Anthropology is the study of humanity. It encompasses the range of human experience among the peoples of the world. Its aims are to understand what people do or have done, and why. Every aspect of human beings poses anthropological questions – from their DNA molecules to their beliefs about the supernatural, from primate evolution to ancient civilizations to present-day lifestyles. Anthropology also links the social sciences, natural sciences, arts and humanities. Because it draws on insights from fields as diverse as biology, geology, geography, history, philosophy, political science, economics, and psychology, our courses can enrich the studies of students in other disciplines.
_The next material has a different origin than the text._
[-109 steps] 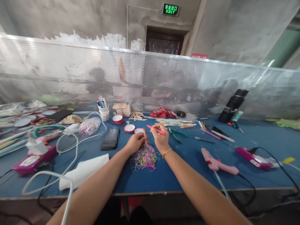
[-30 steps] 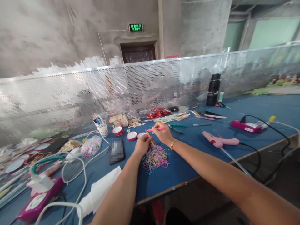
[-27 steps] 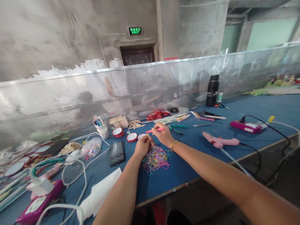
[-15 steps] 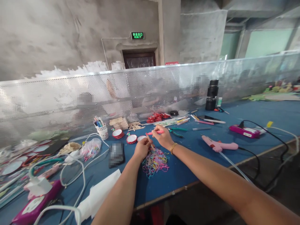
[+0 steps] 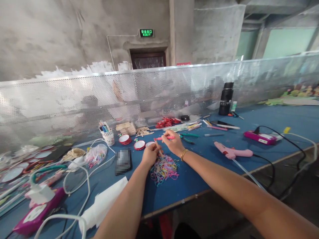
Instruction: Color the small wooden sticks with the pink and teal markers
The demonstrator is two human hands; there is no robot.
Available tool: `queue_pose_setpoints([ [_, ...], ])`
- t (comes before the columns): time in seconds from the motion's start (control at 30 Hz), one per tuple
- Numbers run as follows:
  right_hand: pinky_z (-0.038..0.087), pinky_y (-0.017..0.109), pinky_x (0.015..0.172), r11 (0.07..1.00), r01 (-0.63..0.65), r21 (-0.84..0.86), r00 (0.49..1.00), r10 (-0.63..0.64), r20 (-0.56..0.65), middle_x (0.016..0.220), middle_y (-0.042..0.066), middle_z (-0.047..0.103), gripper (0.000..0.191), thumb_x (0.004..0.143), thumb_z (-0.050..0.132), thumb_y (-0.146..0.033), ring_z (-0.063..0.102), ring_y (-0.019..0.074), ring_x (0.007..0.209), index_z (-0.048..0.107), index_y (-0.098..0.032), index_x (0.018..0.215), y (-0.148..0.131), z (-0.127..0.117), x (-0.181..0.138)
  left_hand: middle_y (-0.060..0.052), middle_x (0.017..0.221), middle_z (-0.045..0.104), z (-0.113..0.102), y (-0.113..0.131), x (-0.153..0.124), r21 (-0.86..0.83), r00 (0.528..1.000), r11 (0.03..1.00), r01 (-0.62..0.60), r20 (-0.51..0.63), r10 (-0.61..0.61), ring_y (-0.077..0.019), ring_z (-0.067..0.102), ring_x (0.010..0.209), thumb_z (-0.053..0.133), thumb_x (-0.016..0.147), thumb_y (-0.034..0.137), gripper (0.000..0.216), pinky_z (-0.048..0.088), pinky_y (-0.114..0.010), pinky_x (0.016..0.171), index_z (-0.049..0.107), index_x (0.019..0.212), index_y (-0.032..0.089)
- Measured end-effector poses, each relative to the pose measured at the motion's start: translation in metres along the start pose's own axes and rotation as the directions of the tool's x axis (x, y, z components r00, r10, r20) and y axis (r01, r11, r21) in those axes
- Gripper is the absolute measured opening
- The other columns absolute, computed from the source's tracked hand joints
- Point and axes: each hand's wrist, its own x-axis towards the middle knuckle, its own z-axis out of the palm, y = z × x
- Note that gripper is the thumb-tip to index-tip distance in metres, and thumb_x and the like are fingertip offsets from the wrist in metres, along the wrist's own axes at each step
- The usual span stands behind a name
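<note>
On the table (image 5: 171, 199), a black bottle (image 5: 226, 99) stood far right, a pink glue gun (image 5: 233, 152) lay nearer right, and a string heap (image 5: 164, 169) crowded the near side of the left hand (image 5: 150, 154), whose grip pinched a wooden stick (image 5: 156, 142). The right hand's (image 5: 173, 143) grip held a pink pen (image 5: 170, 137) by the stick's far end. Since the earliest frame, the view had swung right; both holds remained.

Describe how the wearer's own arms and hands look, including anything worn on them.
Both the left hand and right hand are ungloved. The right wrist wears a gold-coloured bracelet with a chain-like texture; nothing shows on the left wrist. No sleeves are visible on the forearms. Fine details, such as nails, are too small to tell.
</note>
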Motion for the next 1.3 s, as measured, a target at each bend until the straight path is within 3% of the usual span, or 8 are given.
queue_pose_setpoints([
  [0.43, 0.042, 0.027, 0.063, 1.0, 0.02, -0.01, 1.0, -0.02, -0.003, 0.062, -0.001, 0.059, 0.02, 0.083, 0.055, -0.032, 0.052, 0.015, 0.061, 0.05, -0.023, 0.066, -0.0012, -0.0017, 0.0007, 0.0, 0.066, 0.066, -0.0025, -0.0018, 0.0035, 0.039, 1.0, 0.999, -0.026, 0.007, 0.026, -0.0087, 0.052, 0.049, 0.058, 0.081, 0.026, 0.01, 0.036, -0.02, 0.048, 0.06, 0.083, 0.016],
  [1.3, 0.043, 0.029, 0.065, 0.998, 0.051, -0.03, 0.999, -0.051, 0.01, 0.064, 0.0, 0.06, 0.019, 0.084, 0.055, -0.031, 0.053, 0.0158, 0.062, 0.052, -0.023, 0.066, -0.0022, -0.0023, -0.0001, 0.0, 0.067, 0.066, -0.0019, -0.0079, 0.0058, 0.021, 0.999, 0.999, -0.031, 0.019, 0.031, -0.0095, 0.054, 0.048, 0.061, 0.082, 0.029, 0.011, 0.037, -0.022, 0.048, 0.059, 0.082, 0.018],
])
Incoming first-year students can take a variety of courses in anthropology this fall. All of the courses listed on this page have no prerequisites and are appropriate for first-year students, subject to the availability of seats. Most of them also satisfy a range of distribution and/or graduation requirements.
- ANTH 102: Cultural Anthropology (SS)
- ANTH 103: Introduction to Archaeology (SS)
- ANTH 201: Introduction to Human Origins (SS)
- ANTH 205: Language and Human Experience (SS)
- ANTH/AFS 225: Peoples and Cultures of Africa (SS)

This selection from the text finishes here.